_Assignment:_ Please restate the entries below word for word, leaving out any pictures.
· · · · ·
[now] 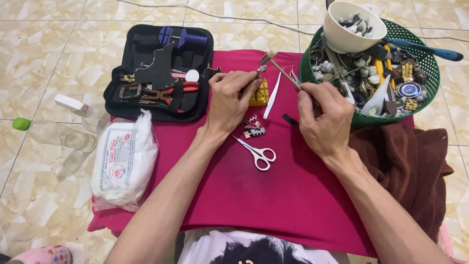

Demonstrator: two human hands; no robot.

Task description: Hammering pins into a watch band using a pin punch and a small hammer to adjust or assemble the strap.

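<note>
Now left hand (228, 100) grip pinches small pin over yellow holder block (260, 94); right hand (325, 115) grip holds small hammer (282, 72). Keep pin upright, tap light, fingers below hammer head.

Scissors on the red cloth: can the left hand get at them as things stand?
Probably yes. The scissors lie uncovered on the red cloth just below the left hand, nothing over them, but that hand is pinching something at the yellow block.

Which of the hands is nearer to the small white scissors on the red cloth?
Left. The left hand is just above and left of the scissors, its wrist close to the blade tips. The right hand is farther off, up and right.
</note>
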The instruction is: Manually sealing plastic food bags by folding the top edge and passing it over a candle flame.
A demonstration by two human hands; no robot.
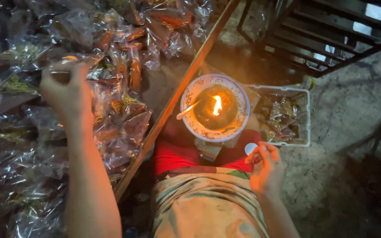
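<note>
You sat with the flame bowl (214, 108) in front of your lap, and everything else can be placed from it. The bowl was round, with a pale patterned rim, dark liquid inside and a small flame (217, 105) burning near its centre; a pale stick (187, 111) leaned over its left rim.

Well to the left of the bowl, past a slanting wooden edge (173, 103), your left hand (65, 90) had reached into the heap of clear plastic packets (120, 110). Its fingers were curled over the top of the heap, closed on or pressing a packet; the back of the hand hid the grip, so I cannot tell which packet it had, or whether it had lifted one.

Just below and right of the bowl, your right hand (266, 167) hovered with thumb and forefinger pinched narrowly on a small pale disc-like piece (251, 148); what the piece was could not be made out.

Touching the bowl's right side stood a white plastic basket (307, 117) holding more of the packets.

The packets looked light, thin and crinkly, and the film probably slid easily under the fingers. The dark contents seemed small and possibly brittle, so a hard squeeze risked crushing them. The best hold looked to be the loose film at a packet's edge or open end, pinched flat between thumb and fingers, well away from the flame, since such film would soften quickly.
</note>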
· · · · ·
_Answer space:_
[now] 

Demonstrator: two human hands; no robot.

Task description: Hammering pins into a watch band using a pin punch and a small hammer to adjust or assemble the strap.

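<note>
Now left hand (228, 100) grip pinches small pin over yellow holder block (260, 94); right hand (325, 115) grip holds small hammer (282, 72). Keep pin upright, tap light, fingers below hammer head.

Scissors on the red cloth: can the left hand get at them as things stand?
Probably yes. The scissors lie uncovered on the red cloth just below the left hand, nothing over them, but that hand is pinching something at the yellow block.

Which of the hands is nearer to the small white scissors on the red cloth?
Left. The left hand is just above and left of the scissors, its wrist close to the blade tips. The right hand is farther off, up and right.
</note>
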The instruction is: Manually sealing plastic food bags by folding the top edge and passing it over a candle flame.
A demonstration by two human hands; no robot.
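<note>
You sat with the flame bowl (214, 108) in front of your lap, and everything else can be placed from it. The bowl was round, with a pale patterned rim, dark liquid inside and a small flame (217, 105) burning near its centre; a pale stick (187, 111) leaned over its left rim.

Well to the left of the bowl, past a slanting wooden edge (173, 103), your left hand (65, 90) had reached into the heap of clear plastic packets (120, 110). Its fingers were curled over the top of the heap, closed on or pressing a packet; the back of the hand hid the grip, so I cannot tell which packet it had, or whether it had lifted one.

Just below and right of the bowl, your right hand (266, 167) hovered with thumb and forefinger pinched narrowly on a small pale disc-like piece (251, 148); what the piece was could not be made out.

Touching the bowl's right side stood a white plastic basket (307, 117) holding more of the packets.

The packets looked light, thin and crinkly, and the film probably slid easily under the fingers. The dark contents seemed small and possibly brittle, so a hard squeeze risked crushing them. The best hold looked to be the loose film at a packet's edge or open end, pinched flat between thumb and fingers, well away from the flame, since such film would soften quickly.
</note>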

This concludes the output for the exercise.